▸ Exercise details
Could you return each line below without altering a word?

::::

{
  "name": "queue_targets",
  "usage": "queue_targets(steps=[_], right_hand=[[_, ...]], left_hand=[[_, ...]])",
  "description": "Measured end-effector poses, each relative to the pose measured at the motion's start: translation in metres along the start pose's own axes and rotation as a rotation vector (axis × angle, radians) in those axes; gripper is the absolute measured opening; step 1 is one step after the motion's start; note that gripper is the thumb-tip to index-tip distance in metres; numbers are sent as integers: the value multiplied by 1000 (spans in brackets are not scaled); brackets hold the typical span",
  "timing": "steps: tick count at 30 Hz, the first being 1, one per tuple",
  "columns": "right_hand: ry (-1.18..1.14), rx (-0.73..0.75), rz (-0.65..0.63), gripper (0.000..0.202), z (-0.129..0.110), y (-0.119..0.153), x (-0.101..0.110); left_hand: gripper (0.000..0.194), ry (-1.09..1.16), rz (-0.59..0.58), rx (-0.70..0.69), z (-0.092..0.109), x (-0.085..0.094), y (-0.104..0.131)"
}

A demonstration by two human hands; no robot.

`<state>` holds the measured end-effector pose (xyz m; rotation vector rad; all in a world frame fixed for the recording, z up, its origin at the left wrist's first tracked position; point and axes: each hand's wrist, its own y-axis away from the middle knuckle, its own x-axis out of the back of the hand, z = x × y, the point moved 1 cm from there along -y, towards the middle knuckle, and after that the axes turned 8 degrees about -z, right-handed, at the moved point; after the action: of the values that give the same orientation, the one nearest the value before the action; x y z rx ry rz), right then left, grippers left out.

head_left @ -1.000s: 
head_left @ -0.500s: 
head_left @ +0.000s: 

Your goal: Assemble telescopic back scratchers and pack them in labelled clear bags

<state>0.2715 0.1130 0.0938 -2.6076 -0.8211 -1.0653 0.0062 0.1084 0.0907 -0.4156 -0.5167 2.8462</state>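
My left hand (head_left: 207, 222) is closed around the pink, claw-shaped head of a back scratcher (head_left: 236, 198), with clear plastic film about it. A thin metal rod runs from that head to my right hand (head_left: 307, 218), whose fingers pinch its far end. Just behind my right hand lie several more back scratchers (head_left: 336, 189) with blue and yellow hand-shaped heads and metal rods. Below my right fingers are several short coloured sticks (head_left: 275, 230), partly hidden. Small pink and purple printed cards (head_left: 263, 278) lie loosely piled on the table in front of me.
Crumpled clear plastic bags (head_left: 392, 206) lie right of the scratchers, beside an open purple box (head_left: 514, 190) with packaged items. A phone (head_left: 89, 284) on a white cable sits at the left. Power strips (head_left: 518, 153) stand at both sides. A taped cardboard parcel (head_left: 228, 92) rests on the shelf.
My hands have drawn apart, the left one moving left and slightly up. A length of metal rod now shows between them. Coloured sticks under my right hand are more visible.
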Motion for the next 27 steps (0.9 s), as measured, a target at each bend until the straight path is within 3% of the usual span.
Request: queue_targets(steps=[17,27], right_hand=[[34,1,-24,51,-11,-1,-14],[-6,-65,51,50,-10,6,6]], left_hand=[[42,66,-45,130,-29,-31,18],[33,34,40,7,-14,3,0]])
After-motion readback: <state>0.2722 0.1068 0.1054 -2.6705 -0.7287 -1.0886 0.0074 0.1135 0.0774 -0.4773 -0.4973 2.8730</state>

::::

▸ Answer to the exercise
{
  "name": "queue_targets",
  "usage": "queue_targets(steps=[_], right_hand=[[_, ...]], left_hand=[[_, ...]])",
  "description": "Measured end-effector poses, each relative to the pose measured at the motion's start: translation in metres along the start pose's own axes and rotation as a rotation vector (axis × angle, radians) in those axes; gripper is the absolute measured opening; step 1 is one step after the motion's start; note that gripper is the thumb-tip to index-tip distance in metres; numbers are sent as integers: the value multiplied by 1000 (spans in brackets are not scaled); brackets hold the typical span",
  "timing": "steps: tick count at 30 Hz, the first being 1, one per tuple",
  "columns": "right_hand: ry (-1.18..1.14), rx (-0.73..0.75), rz (-0.65..0.63), gripper (0.000..0.202), z (-0.129..0.110), y (-0.119..0.153), x (-0.101..0.110); left_hand: gripper (0.000..0.194), ry (-1.09..1.16), rz (-0.59..0.58), rx (-0.70..0.69), z (-0.092..0.109), x (-0.085..0.094), y (-0.104..0.131)"
}

A demonstration by two human hands; no robot.

`<state>` holds the measured end-effector pose (xyz m; rotation vector rad; all in a world frame fixed for the recording, z up, its origin at the left wrist's first tracked position; point and axes: each hand's wrist, its own y-axis away from the middle knuckle, its own x-axis out of the back of the hand, z = x × y, the point moved 1 cm from there along -y, towards the middle knuckle, and after that the axes turned 8 degrees about -z, right-handed, at the moved point; after the action: of the values that give the same orientation, the one nearest the value before the action; x y z rx ry rz), right then left, grippers left out.

head_left @ -1.000s: 
head_left @ -0.500s: 
head_left @ +0.000s: 

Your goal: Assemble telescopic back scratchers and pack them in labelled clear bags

<state>0.2715 0.1130 0.0938 -2.6076 -0.8211 -1.0653 0.0062 0.1084 0.0907 -0.4156 -0.5167 2.8462</state>
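My left hand (head_left: 207, 222) is closed around the pink, claw-shaped head of a back scratcher (head_left: 236, 198), with clear plastic film about it. A thin metal rod runs from that head to my right hand (head_left: 307, 218), whose fingers pinch its far end. Just behind my right hand lie several more back scratchers (head_left: 336, 189) with blue and yellow hand-shaped heads and metal rods. Below my right fingers are several short coloured sticks (head_left: 275, 230), partly hidden. Small pink and purple printed cards (head_left: 263, 278) lie loosely piled on the table in front of me.
Crumpled clear plastic bags (head_left: 392, 206) lie right of the scratchers, beside an open purple box (head_left: 514, 190) with packaged items. A phone (head_left: 89, 284) on a white cable sits at the left. Power strips (head_left: 518, 153) stand at both sides. A taped cardboard parcel (head_left: 228, 92) rests on the shelf.
My hands have drawn apart, the left one moving left and slightly up. A length of metal rod now shows between them. Coloured sticks under my right hand are more visible.
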Motion for the next 27 steps (0.9 s), as measured, a target at each bend until the straight path is within 3% of the usual span.
Request: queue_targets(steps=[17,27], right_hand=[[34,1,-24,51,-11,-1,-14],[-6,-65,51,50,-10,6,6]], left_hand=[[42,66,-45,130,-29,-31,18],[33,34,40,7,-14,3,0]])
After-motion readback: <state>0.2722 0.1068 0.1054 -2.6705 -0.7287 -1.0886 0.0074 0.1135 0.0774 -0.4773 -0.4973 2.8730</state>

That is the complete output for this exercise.